Your instructions: The lines from the top of the data down to the line with "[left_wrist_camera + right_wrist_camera" should be repeated exactly, both ends included.

Records for the exercise:
::::::::

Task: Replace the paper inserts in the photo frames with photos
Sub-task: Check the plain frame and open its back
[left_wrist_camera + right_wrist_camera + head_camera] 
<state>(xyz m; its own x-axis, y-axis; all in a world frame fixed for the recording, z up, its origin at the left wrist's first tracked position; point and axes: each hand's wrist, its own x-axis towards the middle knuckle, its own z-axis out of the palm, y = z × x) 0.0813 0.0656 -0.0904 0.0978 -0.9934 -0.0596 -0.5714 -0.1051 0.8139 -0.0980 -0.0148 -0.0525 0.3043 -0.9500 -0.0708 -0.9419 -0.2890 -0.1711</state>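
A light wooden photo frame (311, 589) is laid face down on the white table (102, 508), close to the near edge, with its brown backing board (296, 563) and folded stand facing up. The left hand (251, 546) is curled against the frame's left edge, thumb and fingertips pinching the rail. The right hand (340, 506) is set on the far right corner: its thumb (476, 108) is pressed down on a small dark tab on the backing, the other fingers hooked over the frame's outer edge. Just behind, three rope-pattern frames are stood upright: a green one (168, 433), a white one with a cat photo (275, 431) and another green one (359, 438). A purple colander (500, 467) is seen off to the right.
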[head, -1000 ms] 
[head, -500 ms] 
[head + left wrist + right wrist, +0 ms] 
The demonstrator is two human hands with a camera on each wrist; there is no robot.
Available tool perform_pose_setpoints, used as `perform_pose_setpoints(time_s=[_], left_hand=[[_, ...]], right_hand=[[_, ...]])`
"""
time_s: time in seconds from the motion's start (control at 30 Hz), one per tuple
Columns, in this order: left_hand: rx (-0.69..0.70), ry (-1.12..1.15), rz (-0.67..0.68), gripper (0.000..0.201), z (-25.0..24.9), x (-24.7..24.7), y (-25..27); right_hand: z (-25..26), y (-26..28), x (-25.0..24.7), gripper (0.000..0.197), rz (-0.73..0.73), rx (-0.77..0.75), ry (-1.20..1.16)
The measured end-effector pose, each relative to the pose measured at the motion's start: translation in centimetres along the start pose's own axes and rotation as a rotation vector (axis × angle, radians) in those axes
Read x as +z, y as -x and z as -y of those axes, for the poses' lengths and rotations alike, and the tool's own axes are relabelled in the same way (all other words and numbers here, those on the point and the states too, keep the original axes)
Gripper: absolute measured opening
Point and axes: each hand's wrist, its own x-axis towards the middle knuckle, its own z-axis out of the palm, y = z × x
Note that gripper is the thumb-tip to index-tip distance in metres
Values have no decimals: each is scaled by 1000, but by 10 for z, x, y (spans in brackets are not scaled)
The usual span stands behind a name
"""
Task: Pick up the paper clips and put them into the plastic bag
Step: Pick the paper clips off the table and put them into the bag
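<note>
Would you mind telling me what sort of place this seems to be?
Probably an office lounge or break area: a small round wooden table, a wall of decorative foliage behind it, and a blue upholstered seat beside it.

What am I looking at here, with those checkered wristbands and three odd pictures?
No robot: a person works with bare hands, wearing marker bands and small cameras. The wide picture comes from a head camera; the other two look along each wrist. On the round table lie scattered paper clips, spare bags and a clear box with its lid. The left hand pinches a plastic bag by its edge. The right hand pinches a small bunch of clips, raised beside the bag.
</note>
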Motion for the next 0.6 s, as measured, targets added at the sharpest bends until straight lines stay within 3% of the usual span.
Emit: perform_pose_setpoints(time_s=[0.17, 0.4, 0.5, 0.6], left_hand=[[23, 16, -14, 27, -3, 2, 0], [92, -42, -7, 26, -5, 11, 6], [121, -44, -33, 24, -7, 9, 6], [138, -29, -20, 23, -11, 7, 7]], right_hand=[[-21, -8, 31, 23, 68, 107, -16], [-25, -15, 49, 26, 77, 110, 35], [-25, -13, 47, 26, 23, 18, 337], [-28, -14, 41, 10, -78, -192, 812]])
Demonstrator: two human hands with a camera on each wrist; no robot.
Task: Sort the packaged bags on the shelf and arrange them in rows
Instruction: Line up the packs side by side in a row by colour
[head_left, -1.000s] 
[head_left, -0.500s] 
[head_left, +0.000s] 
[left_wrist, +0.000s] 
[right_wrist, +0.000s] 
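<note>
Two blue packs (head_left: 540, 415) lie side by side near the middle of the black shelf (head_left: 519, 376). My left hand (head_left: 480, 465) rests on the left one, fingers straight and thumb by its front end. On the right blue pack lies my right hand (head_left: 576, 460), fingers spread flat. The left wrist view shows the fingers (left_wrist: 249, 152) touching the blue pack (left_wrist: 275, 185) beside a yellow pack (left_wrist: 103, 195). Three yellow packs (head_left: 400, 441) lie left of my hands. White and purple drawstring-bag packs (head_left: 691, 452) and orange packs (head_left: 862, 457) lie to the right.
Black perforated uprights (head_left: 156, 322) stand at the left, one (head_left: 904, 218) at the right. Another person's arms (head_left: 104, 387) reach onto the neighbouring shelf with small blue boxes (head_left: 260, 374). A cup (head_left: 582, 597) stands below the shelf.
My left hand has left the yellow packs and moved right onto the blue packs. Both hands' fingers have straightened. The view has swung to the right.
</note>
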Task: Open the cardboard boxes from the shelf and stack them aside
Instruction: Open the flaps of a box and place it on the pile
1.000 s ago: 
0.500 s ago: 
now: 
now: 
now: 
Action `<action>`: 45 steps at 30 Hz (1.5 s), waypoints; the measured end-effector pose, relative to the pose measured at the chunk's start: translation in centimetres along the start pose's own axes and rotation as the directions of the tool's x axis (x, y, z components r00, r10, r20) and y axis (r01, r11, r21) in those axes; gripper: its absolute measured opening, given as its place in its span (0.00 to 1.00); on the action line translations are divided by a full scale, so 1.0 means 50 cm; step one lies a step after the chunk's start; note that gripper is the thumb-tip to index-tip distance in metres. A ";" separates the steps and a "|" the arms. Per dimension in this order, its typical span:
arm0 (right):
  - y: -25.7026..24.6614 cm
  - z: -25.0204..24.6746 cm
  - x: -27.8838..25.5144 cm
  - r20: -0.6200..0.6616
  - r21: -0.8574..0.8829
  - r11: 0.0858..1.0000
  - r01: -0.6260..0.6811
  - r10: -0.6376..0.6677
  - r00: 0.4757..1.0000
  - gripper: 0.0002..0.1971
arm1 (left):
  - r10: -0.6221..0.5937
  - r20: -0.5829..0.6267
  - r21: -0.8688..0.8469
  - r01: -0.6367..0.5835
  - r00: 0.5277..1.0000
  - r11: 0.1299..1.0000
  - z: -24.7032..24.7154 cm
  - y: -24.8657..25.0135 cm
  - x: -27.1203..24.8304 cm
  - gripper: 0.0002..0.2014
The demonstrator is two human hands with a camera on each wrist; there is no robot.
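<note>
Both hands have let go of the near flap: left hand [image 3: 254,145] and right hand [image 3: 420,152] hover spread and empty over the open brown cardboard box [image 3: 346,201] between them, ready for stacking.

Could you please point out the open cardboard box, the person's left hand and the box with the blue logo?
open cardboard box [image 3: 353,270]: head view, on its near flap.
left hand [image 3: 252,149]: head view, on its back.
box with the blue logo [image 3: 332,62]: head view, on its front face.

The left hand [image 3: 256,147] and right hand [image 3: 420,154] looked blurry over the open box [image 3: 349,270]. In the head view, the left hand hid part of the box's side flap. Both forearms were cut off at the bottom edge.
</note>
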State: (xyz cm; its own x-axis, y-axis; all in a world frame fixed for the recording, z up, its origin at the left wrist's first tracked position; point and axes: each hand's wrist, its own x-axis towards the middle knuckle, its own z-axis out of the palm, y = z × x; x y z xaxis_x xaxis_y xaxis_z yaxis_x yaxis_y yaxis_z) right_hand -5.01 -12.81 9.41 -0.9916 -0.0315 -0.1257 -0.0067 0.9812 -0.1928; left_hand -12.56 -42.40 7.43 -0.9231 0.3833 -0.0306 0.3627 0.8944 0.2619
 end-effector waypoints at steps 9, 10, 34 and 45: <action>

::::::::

Task answer:
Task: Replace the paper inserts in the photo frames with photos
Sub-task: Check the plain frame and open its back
[left_wrist_camera + right_wrist_camera + head_camera] 

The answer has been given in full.